Quando ouvimos alguém dizer-nos Eu amo-te. Como sabemos que é verdade? Poderá ser essa declaração parte de uma construção de atitudes, um meio para atingir determinado fim. Igualmente quando alguém nos diz Não te amo. Como sabemos nós onde está a verdade disto?

Será verdade que a verdade, por vezes, dói? E dói porquê? Porque se mentiu, primeiro. Porque irá magoar-nos. Porque irá desconstruir a outra verdade que construímos. Ou, pura e simplesmente, porque preferimos viver seguros nas mentiras que nos protegem daquilo que sabemos, mas não queremos admitir.
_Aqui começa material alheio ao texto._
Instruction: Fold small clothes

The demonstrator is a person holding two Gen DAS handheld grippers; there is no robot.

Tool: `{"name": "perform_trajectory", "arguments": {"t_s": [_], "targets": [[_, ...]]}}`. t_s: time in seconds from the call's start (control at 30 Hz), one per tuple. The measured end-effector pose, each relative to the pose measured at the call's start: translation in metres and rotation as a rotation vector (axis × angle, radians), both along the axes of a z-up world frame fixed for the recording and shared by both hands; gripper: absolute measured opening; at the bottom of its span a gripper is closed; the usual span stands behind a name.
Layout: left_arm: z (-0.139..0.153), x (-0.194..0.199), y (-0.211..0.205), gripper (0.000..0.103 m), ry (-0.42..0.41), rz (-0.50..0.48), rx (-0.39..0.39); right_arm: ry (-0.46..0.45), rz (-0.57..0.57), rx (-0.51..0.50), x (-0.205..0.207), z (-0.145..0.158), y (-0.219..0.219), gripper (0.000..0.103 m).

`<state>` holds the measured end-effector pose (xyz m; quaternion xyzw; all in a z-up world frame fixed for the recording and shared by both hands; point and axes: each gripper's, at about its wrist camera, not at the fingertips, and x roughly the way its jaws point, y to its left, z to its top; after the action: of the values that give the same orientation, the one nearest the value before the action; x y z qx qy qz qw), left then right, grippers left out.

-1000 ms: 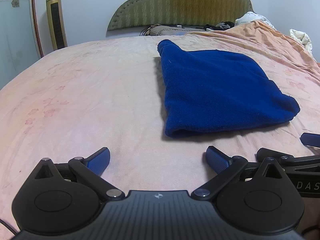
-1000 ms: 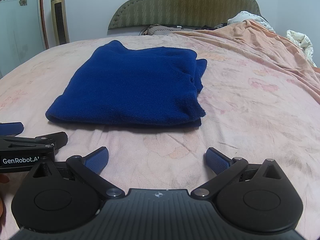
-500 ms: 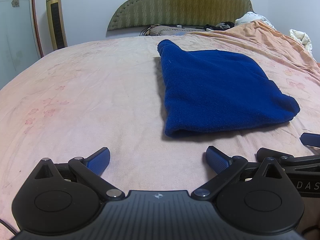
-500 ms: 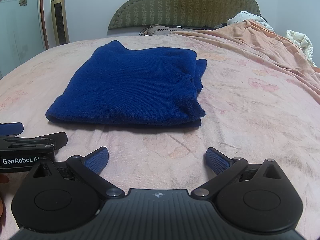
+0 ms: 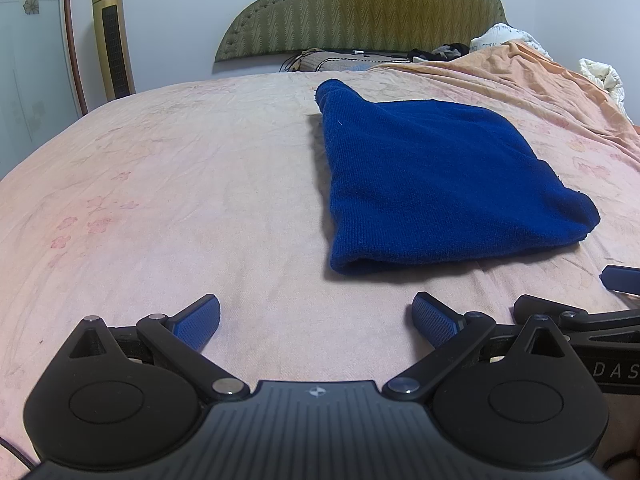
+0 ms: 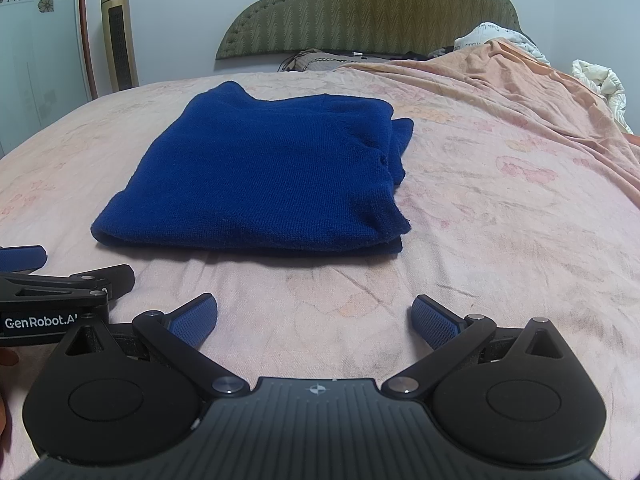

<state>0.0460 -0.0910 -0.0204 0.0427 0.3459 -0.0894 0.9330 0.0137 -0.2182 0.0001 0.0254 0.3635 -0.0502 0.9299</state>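
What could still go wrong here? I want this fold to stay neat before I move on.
The folded dark blue knit garment has loose layers poking out along its right edge; grabbing there may unravel the fold. The open right gripper and left gripper sit close together and could collide.

The room was lit softly and evenly from overhead, a little dim and cool on the wall [image 5: 168,20]. The folded blue sweater [image 5: 432,184] threw only a thin, soft shadow along its near edge on the pink bedsheet [image 5: 180,200]. Both views bowed strongly at the rims, with dark corners. Focus held sharp throughout; small glints sat on the left gripper [image 5: 316,322] pivots.
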Motion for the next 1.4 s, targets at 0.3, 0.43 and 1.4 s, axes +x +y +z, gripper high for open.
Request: {"name": "perform_trajectory", "arguments": {"t_s": [0.3, 0.43, 1.4], "targets": [[0.0, 0.0, 0.0, 0.103, 0.0, 0.0, 0.0, 0.0, 0.0, 0.0, 0.0, 0.0, 0.0, 0.103], [0.0, 0.0, 0.0, 0.103, 0.0, 0.0, 0.001, 0.0, 0.0, 0.0, 0.0, 0.0, 0.0, 0.103], [0.006, -0.002, 0.002, 0.103, 0.032, -0.002, 0.024, 0.015, -0.021, 0.001, -0.007, 0.01, 0.004, 0.103]]}}
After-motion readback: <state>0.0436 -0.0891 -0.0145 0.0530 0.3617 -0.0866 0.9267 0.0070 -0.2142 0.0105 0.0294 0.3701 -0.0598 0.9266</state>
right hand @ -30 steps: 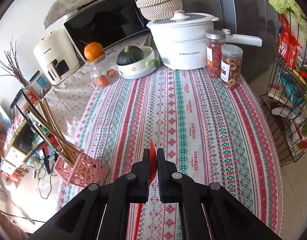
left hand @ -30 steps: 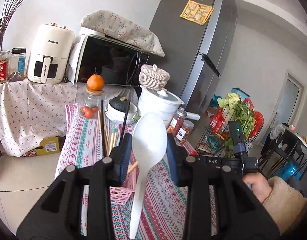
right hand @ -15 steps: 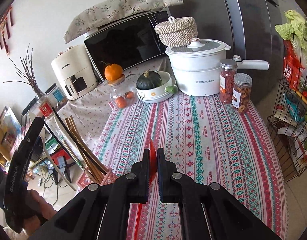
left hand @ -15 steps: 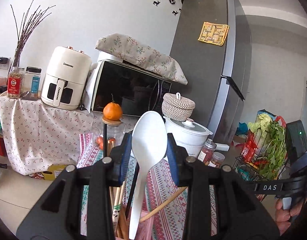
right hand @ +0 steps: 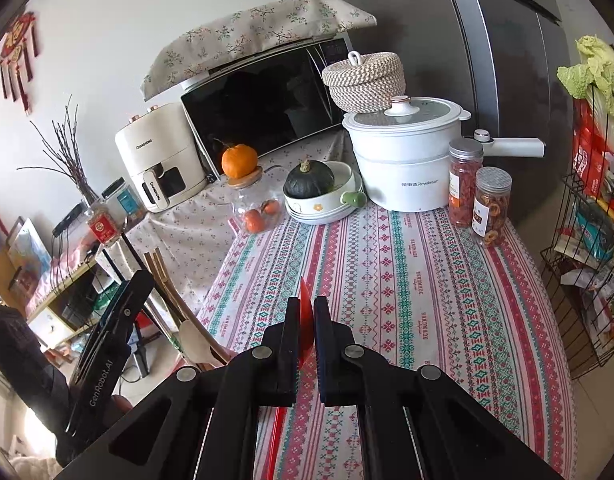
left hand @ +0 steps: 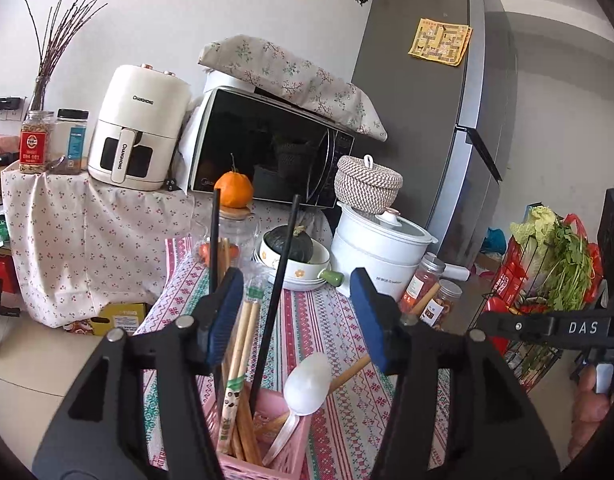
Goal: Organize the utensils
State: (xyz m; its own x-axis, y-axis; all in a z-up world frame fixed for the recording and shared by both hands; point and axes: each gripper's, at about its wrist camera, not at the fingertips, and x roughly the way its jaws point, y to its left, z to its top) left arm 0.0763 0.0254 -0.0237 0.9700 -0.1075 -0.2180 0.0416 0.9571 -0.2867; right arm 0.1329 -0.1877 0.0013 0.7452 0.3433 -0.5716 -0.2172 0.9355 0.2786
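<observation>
White plastic catches my eye low in the centre of my left wrist view: the white spoon (left hand: 307, 376) stands bowl-up in the pink basket (left hand: 283, 462) at the bottom edge, beside wooden chopsticks (left hand: 237, 360) and black chopsticks (left hand: 277, 280), while my left gripper (left hand: 301, 316) has its blue-padded jaws spreading, nothing pressed between them. In my right wrist view the right gripper (right hand: 306, 328) sits lower centre with jaws pressed together, pinching a thin red utensil (right hand: 305, 312) edge-on above the striped tablecloth (right hand: 407, 280). The left gripper shows at the lower left there.
</observation>
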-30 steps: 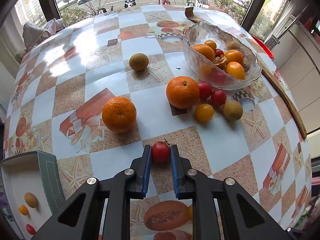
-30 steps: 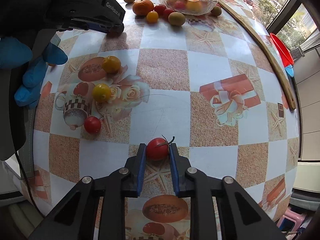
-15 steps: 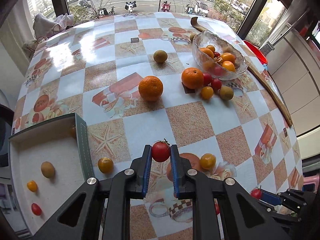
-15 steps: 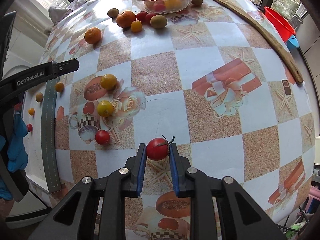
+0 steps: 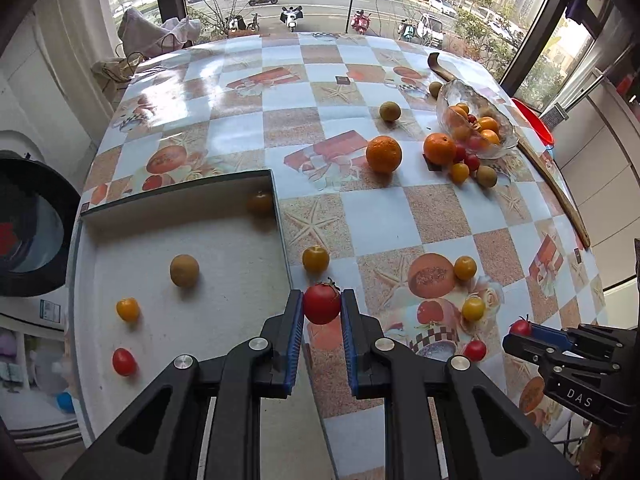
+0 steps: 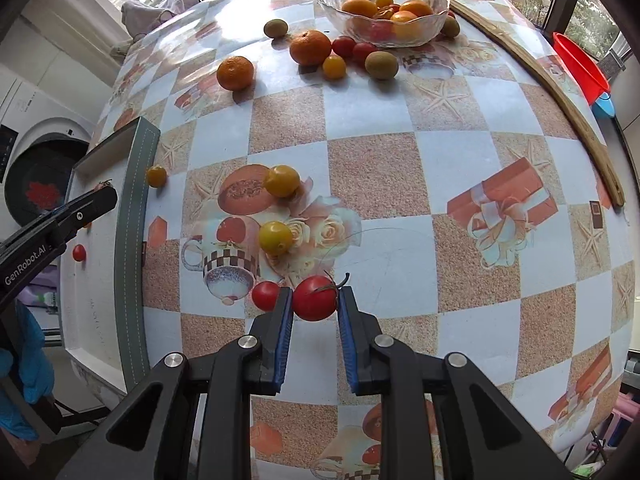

Essa conformidade entre o pensamento e a realidade de que fala o dicionário deverá aplicar-se, apenas e só, ao que é factual? Ao que os nossos olhos vêm? À chuva que cai? Ao sol que brilha? À lua que pisámos? Será que a pisámos? Será a verdade, apenas e só, aquilo que acontece diante de nós? Aquilo que testemunhamos? Preto no branco?

Também não consigo defini-la. Consigo, apenas, senti-la. Ao perdoar o colo que me rejeitou, aprendi a viver em verdade. Ao assumir os meus limites, ao dar voz aos meus sentimentos, consigo viver em verdade. E o valor que a verdade ganhou em mim posso descrevê-lo como a conformidade entre aquilo que sinto e aquilo que sou. E o equilíbrio que isso me trás.

terça-feira, 3 de março de 2015

Ao meu marido

Uma singela homenagem. Pelo seu gosto por rock and roll. Por saber as músicas todas das décadas de 60 e 70 de cor e salteado. Por ter encarnado o espírito do Elvis e, à conta disso, ter-me feito serenatas. Por ter usado patilhas (isto na altura em que o conheci). E uma poupa que nem precisava de gel. Apenas de umas horas de pente e espelho. Por colocar a voz quando, num karaoke, há um Marie is the name ou You ain't nothing but a hound dog. Por ser fiel aos seus gostos musicais. Por passá-los aos nossos filhos.
 
 

segunda-feira, 2 de março de 2015

Estou feliz

É o que posso dizer. Soube hoje que tive 18 valores no trabalho final do curso que estive a tirar. E mais! Foi a melhor nota!
 
Foi cansativo (não sei quantas vezes já o disse). Mas agora estou feliz.